You should be aware of functionality that is deprecated or discontinued in DB2® Version 9.7 that can affect the upgrade of your DB2 server. Also, you should be aware of the DB2 products that are no longer supported because upgrade from these products to DB2 Version 9.7 is unsupported.
To deal with these functionality changes, you must perform additional tasks before or after upgrade. The majority of these tasks are pre-upgrade or post-upgrade tasks for DB2 servers. The following list describes changes that are not included in the pre-upgrade and post-upgrade tasks for DB2 servers:
The Control Center tools have been deprecated in DB2 Version 9.7 and might be discontinued in a future release. See Control Center tools and DB2 administration server (DAS) have been deprecated for a completed list of the tools that have been deprecated.
Start using IBM® Data Studio and IBMOptim™ tools. For a mapping between these recommended tools and Control Center tools, see Table of recommended tools versus Control Center tools.
Netscape is no longer a supported Web browser for First Steps and the installation launchpad. If Netscape is set up as your default Web browser, running First Steps will return the DBI1435E error message.
Setup a supported Web browser as the default Web browser before running First Steps or the installation launchpad. See a list of supported Web browsers in the installation requirements for DB2 servers and clients by operating system at Installation requirements for DB2 database products.
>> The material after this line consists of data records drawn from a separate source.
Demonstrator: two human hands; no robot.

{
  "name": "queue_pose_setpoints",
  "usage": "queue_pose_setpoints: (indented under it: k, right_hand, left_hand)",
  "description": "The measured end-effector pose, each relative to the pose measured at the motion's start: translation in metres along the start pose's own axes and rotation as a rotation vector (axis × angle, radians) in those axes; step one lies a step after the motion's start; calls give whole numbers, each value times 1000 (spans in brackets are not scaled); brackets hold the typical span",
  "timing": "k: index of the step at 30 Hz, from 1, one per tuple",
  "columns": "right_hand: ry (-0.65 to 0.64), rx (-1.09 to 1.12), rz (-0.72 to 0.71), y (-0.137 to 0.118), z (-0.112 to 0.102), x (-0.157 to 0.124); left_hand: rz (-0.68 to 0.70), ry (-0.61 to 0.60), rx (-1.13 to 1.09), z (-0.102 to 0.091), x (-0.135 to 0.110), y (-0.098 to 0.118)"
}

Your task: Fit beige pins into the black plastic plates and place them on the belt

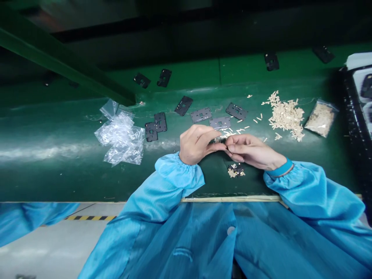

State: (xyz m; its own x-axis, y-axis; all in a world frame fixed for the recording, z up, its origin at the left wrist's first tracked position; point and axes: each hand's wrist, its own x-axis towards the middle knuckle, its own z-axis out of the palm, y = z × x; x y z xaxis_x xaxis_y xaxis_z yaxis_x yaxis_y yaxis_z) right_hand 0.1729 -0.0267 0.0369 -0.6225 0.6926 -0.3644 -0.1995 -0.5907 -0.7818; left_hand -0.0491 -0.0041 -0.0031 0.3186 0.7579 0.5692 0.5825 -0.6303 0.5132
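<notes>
My left hand point(197, 143) and my right hand point(252, 151) meet at the fingertips over the green table. The thumb and fingers of my right hand are pinched together on something small and dark, too small to name. My left hand's fingers are curled, and its thumb reaches that same spot; what it grips is hidden. Just beyond the fingertips lie loose cream strips point(238, 131), partly covered by my hands. Nearer me is a small pile of cream and black bits point(236, 170). Flat grey plates with cut-outs point(220, 123) lie right behind my hands.
Clear plastic bags point(122, 133) are heaped at left, beside black plates point(156, 126). At right are a large heap of cream strips point(287, 116), a filled zip bag point(321, 117) and a black crate point(353, 128). A green beam point(72, 62) slants across the upper left. Further black plates point(271, 61) lie behind.
</notes>
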Motion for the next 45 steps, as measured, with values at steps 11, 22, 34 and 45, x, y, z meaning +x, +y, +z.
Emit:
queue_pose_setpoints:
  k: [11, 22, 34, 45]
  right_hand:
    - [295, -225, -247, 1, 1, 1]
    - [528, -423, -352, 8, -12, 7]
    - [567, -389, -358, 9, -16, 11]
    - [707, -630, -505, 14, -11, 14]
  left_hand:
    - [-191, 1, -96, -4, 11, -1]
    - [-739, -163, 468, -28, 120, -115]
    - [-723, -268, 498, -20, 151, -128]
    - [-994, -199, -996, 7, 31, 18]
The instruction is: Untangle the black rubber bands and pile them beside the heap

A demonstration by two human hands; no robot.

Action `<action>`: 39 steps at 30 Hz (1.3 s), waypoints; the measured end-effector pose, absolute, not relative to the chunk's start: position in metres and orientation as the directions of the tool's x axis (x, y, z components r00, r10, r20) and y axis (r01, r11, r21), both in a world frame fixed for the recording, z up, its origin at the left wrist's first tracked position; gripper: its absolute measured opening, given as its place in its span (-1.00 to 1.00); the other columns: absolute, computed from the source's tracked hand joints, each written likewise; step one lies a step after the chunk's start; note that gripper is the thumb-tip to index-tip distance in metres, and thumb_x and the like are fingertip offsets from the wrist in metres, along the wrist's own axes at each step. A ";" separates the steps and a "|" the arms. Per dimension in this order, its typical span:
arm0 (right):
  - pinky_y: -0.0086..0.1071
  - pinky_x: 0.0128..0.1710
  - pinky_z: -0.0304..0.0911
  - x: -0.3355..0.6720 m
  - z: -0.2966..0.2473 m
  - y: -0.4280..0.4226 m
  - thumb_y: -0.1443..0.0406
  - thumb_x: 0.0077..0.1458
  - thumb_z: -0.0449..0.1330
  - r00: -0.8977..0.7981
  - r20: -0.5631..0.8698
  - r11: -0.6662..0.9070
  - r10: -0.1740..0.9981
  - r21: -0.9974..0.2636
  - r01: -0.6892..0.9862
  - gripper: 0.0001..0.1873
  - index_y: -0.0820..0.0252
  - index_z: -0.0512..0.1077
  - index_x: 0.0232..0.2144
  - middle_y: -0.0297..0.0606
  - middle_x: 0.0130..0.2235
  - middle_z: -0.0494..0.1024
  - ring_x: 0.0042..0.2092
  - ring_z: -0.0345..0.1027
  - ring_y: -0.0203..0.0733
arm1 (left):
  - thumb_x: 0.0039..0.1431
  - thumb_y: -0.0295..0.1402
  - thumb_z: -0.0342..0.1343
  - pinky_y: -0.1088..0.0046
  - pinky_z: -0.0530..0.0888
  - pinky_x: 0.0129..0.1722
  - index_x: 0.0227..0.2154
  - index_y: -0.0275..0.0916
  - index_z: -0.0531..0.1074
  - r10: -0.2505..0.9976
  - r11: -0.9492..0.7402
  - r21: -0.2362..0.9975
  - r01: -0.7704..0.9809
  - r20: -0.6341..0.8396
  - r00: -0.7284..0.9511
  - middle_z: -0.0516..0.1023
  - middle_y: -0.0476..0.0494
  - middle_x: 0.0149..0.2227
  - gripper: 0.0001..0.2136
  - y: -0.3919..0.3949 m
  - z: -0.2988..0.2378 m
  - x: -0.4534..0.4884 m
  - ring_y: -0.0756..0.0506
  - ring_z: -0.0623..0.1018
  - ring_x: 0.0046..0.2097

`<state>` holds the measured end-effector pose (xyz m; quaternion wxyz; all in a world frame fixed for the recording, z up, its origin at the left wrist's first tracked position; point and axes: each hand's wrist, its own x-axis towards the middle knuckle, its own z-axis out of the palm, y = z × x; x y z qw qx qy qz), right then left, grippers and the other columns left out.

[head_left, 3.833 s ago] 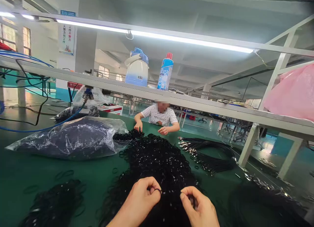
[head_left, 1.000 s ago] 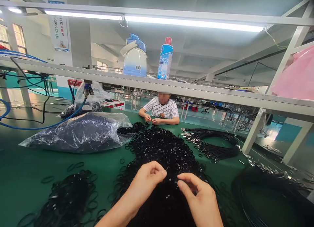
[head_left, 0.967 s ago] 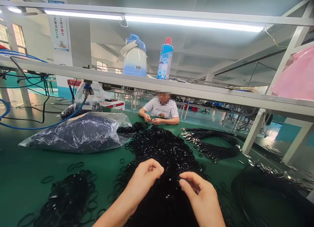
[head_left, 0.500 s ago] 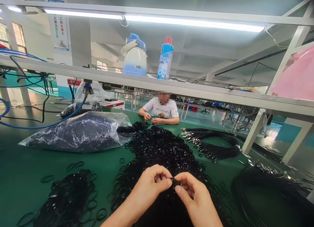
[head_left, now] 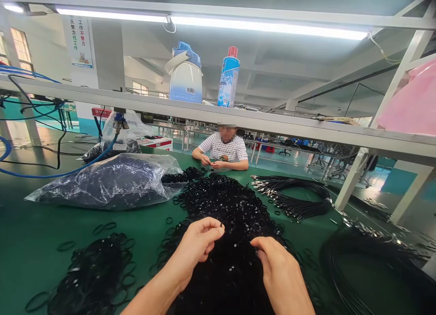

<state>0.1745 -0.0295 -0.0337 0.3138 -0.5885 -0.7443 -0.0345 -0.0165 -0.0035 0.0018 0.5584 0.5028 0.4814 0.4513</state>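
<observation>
My left hand (head_left: 197, 244) is closed in a pinch above the pile, with a small black rubber ring (head_left: 222, 225) showing at its fingertips. Only a bit of that ring is visible. To the right, my right hand (head_left: 277, 265) hangs over the pile's right side, its fingers bent and slightly parted from the thumb, with nothing seen between them. Beneath both hands spreads a large pile of black rubber rings (head_left: 225, 201). A smaller heap of similar black rings (head_left: 91, 274) lies at the front left.
Clear plastic bag (head_left: 112, 181) of dark pieces lies at left on the green table (head_left: 143, 228). Coiled black cables (head_left: 303, 197) with metal ends lie at right. A co-worker (head_left: 225, 149) sits opposite. An overhead shelf (head_left: 272, 120) carries a jug (head_left: 186, 79) and spray can (head_left: 229, 79).
My hands have come apart from where they met over the pile. The left one moved left and up, keeping the pinch; the right one shifted right and its fingers loosened.
</observation>
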 end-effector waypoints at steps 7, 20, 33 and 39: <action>-0.17 -0.34 0.31 0.176 -0.029 -0.032 0.62 -0.06 -0.13 -0.176 0.714 0.251 0.678 0.000 0.968 -0.51 0.15 0.48 -0.31 -0.12 -0.06 0.48 -0.15 0.39 0.05 | 0.02 -0.22 0.19 0.56 0.21 -0.50 -0.07 -0.26 0.36 0.955 0.252 0.932 -0.259 -0.196 0.225 0.44 -0.11 -0.27 -0.59 -0.012 0.005 -0.011 0.03 0.32 -0.37; -0.44 -0.32 0.24 0.137 -0.043 -0.038 0.38 0.13 -0.03 -0.125 0.604 0.568 0.788 -0.632 0.528 -0.79 0.08 0.40 -0.37 -0.33 -0.33 0.48 -0.31 0.40 -0.23 | 0.03 -0.49 0.14 0.48 0.42 -0.29 -0.07 -0.39 0.40 0.905 0.424 0.638 -0.642 -0.266 0.332 0.49 -0.30 -0.16 -0.65 -0.020 -0.001 0.012 -0.04 0.50 -0.30; -0.40 -0.36 0.35 0.165 -0.025 -0.031 0.10 -0.05 0.21 0.123 0.224 0.190 0.967 -0.952 0.239 -0.69 0.19 0.49 -0.31 -0.25 -0.37 0.58 -0.37 0.44 -0.15 | -0.04 -0.59 0.17 0.48 0.41 -0.31 -0.34 -0.41 0.49 0.915 0.267 0.871 -0.412 -0.096 0.391 0.54 -0.20 -0.41 -0.85 -0.019 -0.008 0.007 -0.04 0.53 -0.34; -0.38 -0.37 0.35 0.174 -0.025 -0.028 0.08 -0.07 0.23 0.206 0.203 0.166 0.957 -0.969 0.183 -0.64 0.21 0.47 -0.28 -0.21 -0.33 0.58 -0.32 0.46 -0.11 | 0.04 -0.49 0.08 0.66 0.08 -0.62 -0.31 -0.37 0.48 0.927 0.243 0.926 -0.288 -0.134 0.352 0.43 -0.06 -0.46 -0.84 -0.012 -0.009 -0.001 0.13 0.28 -0.53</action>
Type-1 indexes have been discontinued in DB2 Version 9.7 and are marked invalid during database upgrade. See Converting type-1 indexes to type-2 indexes for details on how to avoid the overhead of automatic index rebuild after the database upgrade.
Partitioned databases are no longer supported on Windows 32-bit operating systems in DB2 Version 9.7. The need for partitioned databases to run on 32-bit operating systems has been reduced because of the adoption of 64-bit processors.
You can upgrade a partitioned database from a pre-Version 9.7 release on Windows 32-bit operating systems by migrating first to DB2 Version 9.5 64-bit database product and then upgrading to DB2 Version 9.7 64-bit database product. See Migrating DB2 32-bit servers to 64-bit systems (Windows) for details.
DB2 Version 9.7 is not supported on RHEL 4 and SLES 9. You must upgrade your operating systems to a supported level before attempting to upgrade to DB2 Version 9.7. See Best practices for upgrading DB2 servers for details about upgrading your operating systems to a newer version.
Review Upgrade impact from DB2 command changes to learn what commands are deprecated and discontinued in DB2 Version 9.7 and how to manage this impact on your database applications and routines.
The use of raw devices for database logging has been deprecated since DB2 Version 9.1 and will be removed in a future release. You should use a file system instead of a raw device. Using a file system with non-buffered I/O capabilities enabled, such as Concurrent I/O (CIO) or Direct I/O (DIO), can give you performance comparable to that of using raw devices. The following example illustrates how to change the newlogpath parameter setting to a file system directory:
db2 UPDATE DATABASE CONFIGURATION USING newlogpath /disk2/newlogdir
The new setting does not become effective until the database is in a consistent state and all users are disconnected from the database. The database manager moves the logs to the new location after the first user connects to the database.
Certain Net Search Extender (NSE) features and commands have been deprecated and might be discontinued in a future release. See Net Search Extender features and commands have been deprecated for details on how to start using equivalent features or commands.
For NSE environments with comparative small workloads, if you are not using these deprecated features or commands, consider migrating to DB2 Text Search to take advantage of functionality not supported in NSE such as linguistic processing in all supported languages and search improvements on XML documents. See Migration to DB2 Text Search for details.